I usually don't post about a book until after I've read it, because it's a big risk that I'll never pick it up or finish it, and what if I tell you about a book that ends up being terrible? I'm just going to tell you about this one anyway.
The other night I was strolling around Book People here in Austin, looking for a different kind of book, something I hadn't heard about before. I read through probably 25 different staff recommendations before I settled on this book:
Shantaram: A Novel by Gregory David Roberts
Synopsis from the back of the book: "Gregory David Roberts was born in Melbourne, Australia. Sentenced to nineteen years in prison for a series of armed robberies, he escaped and spent ten of his fugitive years in Bombay -- where he established a free medical clinic for slum-dwellers, and worked as a counterfeiter, smuggler, gunrunner, and street soldier for a branch of the Bombay mafia. Recaptured, he served out his sentence, and established a successful multimedia company upon his release."
Anyone who knows me will recognize that this isn't my typical reading fodder. No matter what type of book I'm looking to read, I subject them all to the first-page test. If it doesn't grab me on the first page, I move on.

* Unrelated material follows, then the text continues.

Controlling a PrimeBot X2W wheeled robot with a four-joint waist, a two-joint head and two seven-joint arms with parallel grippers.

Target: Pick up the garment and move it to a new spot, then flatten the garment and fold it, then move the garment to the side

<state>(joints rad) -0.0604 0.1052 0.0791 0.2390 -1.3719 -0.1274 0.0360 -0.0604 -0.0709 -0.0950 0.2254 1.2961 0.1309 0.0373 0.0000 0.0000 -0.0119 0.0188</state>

This book had one of the best first pages I've read in a long while. In fact, I was sold on the first paragraph:
"It took me a long time and most of the world to learn what I know about love and fate and the choices we make, but the heart of it came to me in an instant, while I was chained to a wall and being tortured. I realised, somehow, through the screaming in my mind, that even in that shackled, bloody helplessness, I was still free: free to hate the men who were torturing me, or to forgive them. It doesn't sound like much, I know. But in the flinch and bite of the chain, when it's all you've got, that freedom is a universe of possibility. And the choice you make, between hating and forgiving, can become the story of your life."